Hayat
Hayat aslında tam bir çan eğrisi
olduğunu yakın zamanda uygulamalı olarak görmemizi sağladı. Eşimin 92 yaşındaki
dedesinin son zamanlarıyla bizim küçük adamın ilk zamanları çakışınca bunu çok
net gözlemledik. Dedemiz ile oğlanın tuvalet alışkanlık(!)ları, yeme içme
ritüelleri ve içeriklerini bırakın uyku süreleri bile aynıydı. Ondan sadece 1
yaş küçük olan babannemiz ise maşallah sağlığı yerinde, her işini kendi
görebilecek durumda… Ancak haliyle hafızasında zayıflamalar var.

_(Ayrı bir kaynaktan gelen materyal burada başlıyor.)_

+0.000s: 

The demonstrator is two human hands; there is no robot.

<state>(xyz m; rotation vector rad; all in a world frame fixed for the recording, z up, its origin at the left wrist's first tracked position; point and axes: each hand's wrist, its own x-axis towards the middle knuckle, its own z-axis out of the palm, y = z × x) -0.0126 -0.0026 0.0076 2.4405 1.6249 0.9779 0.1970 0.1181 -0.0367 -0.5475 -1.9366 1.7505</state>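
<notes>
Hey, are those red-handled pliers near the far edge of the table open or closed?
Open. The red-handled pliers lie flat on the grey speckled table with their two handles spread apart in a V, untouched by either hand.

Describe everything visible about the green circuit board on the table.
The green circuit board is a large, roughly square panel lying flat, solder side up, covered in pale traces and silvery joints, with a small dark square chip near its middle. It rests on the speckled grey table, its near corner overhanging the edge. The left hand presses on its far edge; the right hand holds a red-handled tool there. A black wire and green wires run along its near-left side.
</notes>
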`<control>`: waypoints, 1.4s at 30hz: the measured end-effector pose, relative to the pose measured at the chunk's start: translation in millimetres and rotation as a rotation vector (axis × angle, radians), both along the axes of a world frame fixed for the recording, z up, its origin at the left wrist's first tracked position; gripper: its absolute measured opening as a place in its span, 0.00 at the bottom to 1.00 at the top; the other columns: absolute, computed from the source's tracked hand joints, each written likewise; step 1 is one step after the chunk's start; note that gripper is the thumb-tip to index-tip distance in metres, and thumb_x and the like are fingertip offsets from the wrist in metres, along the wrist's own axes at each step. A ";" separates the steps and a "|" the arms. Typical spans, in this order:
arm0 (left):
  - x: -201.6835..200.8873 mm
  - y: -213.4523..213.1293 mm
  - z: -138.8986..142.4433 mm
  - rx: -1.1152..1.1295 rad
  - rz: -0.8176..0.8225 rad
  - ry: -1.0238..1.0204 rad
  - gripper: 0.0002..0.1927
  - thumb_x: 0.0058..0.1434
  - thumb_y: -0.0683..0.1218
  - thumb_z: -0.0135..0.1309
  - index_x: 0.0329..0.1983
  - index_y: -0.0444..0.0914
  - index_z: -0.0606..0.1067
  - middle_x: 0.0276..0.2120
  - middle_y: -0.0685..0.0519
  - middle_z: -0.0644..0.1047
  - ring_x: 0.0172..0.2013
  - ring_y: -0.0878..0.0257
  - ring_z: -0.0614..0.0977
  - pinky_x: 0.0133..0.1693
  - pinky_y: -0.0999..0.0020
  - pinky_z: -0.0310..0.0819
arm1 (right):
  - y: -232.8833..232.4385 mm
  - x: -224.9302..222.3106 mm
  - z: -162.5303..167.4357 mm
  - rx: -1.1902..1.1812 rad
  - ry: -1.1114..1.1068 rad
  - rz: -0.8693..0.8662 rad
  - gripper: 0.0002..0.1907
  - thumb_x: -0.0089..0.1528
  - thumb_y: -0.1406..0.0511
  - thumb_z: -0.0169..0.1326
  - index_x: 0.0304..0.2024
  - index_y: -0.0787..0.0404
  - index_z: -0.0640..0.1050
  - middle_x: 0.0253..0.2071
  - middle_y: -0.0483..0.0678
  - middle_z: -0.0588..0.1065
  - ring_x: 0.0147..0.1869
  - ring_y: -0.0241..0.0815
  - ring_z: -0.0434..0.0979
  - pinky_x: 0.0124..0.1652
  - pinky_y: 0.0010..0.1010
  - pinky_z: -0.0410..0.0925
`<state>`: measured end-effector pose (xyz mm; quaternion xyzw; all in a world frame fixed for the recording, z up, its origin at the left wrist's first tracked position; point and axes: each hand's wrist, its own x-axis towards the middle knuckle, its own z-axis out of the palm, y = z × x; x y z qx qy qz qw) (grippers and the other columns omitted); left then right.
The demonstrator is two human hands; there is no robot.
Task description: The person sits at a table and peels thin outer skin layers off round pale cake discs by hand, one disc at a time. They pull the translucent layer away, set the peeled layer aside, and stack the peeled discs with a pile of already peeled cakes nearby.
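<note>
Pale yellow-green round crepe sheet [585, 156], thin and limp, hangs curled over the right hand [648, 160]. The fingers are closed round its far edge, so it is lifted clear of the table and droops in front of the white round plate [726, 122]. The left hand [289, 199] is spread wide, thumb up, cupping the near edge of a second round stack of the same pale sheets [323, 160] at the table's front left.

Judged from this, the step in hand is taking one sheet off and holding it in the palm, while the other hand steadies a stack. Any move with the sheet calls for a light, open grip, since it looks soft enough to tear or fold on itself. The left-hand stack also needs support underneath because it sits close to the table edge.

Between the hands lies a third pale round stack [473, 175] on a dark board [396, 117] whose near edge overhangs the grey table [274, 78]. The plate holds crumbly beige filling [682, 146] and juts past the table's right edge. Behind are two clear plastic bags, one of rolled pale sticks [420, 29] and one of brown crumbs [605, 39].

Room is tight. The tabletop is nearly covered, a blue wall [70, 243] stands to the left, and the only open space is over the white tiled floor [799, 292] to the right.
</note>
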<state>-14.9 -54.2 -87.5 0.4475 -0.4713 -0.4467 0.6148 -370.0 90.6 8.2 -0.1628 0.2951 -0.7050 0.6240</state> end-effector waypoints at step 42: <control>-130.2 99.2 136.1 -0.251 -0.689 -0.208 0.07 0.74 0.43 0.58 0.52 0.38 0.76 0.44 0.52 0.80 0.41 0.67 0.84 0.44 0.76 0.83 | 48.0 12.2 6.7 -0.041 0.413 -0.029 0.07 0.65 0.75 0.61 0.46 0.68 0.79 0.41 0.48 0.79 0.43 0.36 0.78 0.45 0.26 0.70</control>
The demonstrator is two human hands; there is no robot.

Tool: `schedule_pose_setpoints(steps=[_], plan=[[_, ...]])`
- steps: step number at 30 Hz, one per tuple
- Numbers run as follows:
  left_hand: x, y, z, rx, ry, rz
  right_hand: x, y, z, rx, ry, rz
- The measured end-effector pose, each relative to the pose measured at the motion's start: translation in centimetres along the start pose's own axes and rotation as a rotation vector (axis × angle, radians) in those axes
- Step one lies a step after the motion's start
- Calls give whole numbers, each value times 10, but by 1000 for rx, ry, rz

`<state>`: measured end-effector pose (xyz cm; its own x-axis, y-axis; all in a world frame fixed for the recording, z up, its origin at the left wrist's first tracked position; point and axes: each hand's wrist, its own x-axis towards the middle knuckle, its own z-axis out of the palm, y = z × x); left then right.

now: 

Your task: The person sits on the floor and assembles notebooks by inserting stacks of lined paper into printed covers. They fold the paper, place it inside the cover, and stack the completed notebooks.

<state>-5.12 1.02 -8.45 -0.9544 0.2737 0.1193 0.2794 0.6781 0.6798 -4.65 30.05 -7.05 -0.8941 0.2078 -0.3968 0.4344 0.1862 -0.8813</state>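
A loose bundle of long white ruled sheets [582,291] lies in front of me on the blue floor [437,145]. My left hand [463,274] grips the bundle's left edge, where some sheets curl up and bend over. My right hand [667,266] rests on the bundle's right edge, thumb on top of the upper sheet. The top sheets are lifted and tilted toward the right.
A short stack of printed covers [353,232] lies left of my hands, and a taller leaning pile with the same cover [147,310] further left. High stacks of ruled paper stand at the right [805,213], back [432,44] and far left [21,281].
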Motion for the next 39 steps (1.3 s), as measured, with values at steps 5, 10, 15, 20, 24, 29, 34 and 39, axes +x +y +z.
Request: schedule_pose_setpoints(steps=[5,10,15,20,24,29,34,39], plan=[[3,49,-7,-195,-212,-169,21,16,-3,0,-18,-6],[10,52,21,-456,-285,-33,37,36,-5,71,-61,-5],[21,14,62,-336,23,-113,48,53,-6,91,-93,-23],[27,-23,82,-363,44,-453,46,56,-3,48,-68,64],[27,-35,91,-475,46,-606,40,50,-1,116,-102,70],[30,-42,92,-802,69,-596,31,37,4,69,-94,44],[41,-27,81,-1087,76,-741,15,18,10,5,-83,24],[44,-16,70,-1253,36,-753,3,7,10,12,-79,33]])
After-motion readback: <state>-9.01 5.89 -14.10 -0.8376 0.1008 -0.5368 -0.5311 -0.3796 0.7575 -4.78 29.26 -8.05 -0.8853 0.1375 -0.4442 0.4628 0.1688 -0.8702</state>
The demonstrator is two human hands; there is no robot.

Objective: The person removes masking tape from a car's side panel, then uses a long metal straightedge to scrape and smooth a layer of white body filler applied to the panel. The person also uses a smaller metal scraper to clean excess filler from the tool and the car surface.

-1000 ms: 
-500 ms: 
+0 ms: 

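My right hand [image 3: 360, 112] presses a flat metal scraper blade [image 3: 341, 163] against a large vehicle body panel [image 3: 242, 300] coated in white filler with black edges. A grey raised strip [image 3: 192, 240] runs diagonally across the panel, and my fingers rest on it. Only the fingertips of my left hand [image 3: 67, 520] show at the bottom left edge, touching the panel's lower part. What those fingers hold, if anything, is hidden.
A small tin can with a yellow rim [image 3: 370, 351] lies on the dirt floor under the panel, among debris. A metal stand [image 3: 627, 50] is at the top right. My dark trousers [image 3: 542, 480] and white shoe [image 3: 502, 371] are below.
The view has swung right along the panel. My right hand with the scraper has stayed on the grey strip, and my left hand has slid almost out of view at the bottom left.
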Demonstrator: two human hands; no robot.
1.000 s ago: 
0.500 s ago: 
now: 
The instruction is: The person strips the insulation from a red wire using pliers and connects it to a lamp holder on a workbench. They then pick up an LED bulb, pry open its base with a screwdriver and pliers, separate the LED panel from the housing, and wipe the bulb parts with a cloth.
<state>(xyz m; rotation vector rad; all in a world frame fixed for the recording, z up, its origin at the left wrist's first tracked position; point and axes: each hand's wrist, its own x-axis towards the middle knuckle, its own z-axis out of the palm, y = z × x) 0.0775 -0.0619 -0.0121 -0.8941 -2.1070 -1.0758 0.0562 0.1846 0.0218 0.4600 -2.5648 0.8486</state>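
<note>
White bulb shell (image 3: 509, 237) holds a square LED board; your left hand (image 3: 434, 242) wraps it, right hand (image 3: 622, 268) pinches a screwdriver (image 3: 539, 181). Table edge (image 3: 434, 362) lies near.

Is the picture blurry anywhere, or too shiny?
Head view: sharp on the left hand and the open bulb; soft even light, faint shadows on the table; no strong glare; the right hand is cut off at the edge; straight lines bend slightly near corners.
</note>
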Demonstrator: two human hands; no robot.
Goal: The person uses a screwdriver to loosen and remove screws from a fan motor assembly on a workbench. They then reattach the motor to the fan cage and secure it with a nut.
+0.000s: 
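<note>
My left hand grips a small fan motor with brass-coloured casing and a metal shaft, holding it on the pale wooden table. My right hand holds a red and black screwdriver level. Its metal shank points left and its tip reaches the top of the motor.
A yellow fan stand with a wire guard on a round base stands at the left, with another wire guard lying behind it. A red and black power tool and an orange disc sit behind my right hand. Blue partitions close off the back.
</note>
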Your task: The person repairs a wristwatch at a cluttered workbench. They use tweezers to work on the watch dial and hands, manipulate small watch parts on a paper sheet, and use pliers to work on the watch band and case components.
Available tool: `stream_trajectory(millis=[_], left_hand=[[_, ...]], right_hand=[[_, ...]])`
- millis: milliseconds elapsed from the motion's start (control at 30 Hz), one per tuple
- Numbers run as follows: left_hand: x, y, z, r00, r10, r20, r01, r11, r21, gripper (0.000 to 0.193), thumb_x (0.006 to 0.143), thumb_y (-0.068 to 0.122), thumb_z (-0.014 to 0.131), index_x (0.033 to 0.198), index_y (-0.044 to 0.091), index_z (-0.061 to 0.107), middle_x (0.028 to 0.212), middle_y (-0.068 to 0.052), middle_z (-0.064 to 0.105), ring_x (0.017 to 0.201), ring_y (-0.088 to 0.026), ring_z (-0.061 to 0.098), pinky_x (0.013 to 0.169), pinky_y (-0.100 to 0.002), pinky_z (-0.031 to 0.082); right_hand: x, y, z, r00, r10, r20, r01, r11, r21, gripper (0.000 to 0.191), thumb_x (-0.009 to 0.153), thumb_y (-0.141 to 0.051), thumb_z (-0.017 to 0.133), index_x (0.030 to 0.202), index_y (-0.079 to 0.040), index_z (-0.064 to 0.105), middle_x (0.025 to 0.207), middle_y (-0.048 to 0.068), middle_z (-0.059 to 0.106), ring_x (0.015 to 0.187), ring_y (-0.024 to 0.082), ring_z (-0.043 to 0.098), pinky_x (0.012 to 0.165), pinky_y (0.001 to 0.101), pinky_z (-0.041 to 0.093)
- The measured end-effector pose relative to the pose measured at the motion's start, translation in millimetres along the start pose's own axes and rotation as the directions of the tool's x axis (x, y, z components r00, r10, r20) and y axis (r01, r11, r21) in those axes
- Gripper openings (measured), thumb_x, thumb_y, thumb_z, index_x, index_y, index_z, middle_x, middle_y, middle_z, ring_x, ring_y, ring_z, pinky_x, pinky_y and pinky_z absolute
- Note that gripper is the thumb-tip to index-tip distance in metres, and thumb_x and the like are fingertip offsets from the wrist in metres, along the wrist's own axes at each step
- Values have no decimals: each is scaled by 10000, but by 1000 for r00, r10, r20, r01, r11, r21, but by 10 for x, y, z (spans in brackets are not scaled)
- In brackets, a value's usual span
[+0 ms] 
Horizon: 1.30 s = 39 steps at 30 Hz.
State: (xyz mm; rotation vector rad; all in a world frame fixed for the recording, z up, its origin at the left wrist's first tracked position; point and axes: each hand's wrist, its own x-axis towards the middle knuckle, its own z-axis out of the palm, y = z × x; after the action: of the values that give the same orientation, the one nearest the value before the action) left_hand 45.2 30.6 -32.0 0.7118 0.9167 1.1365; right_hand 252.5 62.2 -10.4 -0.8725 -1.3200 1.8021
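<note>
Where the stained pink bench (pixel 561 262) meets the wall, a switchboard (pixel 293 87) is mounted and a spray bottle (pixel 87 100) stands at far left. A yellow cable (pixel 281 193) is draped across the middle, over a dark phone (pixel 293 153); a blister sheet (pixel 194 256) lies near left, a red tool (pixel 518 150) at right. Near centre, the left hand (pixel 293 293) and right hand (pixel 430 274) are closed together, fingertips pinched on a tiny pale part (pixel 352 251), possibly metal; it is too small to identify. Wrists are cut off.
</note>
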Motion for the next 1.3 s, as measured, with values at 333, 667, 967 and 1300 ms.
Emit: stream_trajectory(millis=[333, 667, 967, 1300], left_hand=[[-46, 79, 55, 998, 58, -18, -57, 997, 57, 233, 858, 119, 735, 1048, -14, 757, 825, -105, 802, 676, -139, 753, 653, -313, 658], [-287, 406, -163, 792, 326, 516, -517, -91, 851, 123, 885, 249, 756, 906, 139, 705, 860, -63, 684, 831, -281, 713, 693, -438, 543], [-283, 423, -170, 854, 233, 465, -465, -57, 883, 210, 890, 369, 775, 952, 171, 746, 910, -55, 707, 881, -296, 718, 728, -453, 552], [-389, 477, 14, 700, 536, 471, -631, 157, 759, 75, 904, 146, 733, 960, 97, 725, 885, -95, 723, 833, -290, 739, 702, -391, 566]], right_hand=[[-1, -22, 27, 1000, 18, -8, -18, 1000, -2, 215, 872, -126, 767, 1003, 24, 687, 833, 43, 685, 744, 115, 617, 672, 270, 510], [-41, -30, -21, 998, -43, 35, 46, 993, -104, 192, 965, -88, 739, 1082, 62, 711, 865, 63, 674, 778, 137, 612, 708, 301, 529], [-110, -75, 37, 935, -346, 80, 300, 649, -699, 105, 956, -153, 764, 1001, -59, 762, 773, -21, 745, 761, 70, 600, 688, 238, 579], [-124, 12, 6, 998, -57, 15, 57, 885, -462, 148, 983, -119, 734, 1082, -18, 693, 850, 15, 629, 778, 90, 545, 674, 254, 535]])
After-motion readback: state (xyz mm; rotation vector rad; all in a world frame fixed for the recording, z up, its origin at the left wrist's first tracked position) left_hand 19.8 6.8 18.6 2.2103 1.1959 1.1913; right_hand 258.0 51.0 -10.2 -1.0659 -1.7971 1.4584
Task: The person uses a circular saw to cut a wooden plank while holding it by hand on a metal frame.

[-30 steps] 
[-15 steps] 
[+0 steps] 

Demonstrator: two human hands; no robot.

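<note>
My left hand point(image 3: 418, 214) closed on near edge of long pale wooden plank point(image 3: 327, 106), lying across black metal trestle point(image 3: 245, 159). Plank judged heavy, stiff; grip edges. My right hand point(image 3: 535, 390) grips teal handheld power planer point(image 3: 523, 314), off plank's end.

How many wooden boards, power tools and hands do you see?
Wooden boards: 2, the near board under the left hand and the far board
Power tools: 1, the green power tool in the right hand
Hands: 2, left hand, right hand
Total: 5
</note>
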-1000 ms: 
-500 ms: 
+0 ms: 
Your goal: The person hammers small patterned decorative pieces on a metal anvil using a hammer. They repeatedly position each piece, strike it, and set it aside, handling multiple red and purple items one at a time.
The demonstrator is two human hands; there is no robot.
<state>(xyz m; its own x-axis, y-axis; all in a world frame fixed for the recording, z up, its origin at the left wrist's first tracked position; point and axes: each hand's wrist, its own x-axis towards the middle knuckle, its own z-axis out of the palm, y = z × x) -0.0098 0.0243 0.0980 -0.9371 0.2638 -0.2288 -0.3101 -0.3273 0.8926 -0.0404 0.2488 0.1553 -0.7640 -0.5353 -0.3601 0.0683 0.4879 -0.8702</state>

Her ziyaretine
gittiğimizde “Size altın top hikayesini anlatmış mıydım?” diye sorarak
çocukların altın kadar değerli olduğu ana fikrini içeren hikayeyi anlatır.
Geçen sefer eşim dayanamayıp “Evet anlatmıştınız” dedi!! Belki 10 sefer büyük
babannenin sigaraya başlaması ve bırakması sürecini dinleyerek çevremizdeki tüm
tiryakileri de tek tek belirleyip kınamayı unutmadık.
Bütün bunlar yaşın getirdiği
normal süreçler diye düşünürken kendimi insanlara “Sizi şunu anlatmış mıydım?”
diye sorarken yakalamaya başladım. İşin kötüsü insanlar bu soruma müspet cevaplar
veriyordu!! Üstelik çan eğrisinin o düzlüğe yakın kısmına gelmeme çok vardı
daha… Ben de çareyi bir kere anlattığımı hatırladığım bir şeyi bir daha
anlatmamakta buldum. Ancak bu da bir çözüm olmaktan çok sorun olmaya başladı. Çünkü
bu sefer de konuyu anlatmam gereken kişiden önce bir başkasına anlattıysam, anlatılması
gereken durumdan bihaber kalıyordu. Bu sefer de “Aaa, ben sana bunu anlatmadım
mı?” sorusuna müspet cevaplar almaya başladım. Beyin
progeriasına tutulduğumu düşünmeye başladım artık, başka bir açıklaması yok
sanırım.
Size altın top hikayesini
anlatmış mıydım?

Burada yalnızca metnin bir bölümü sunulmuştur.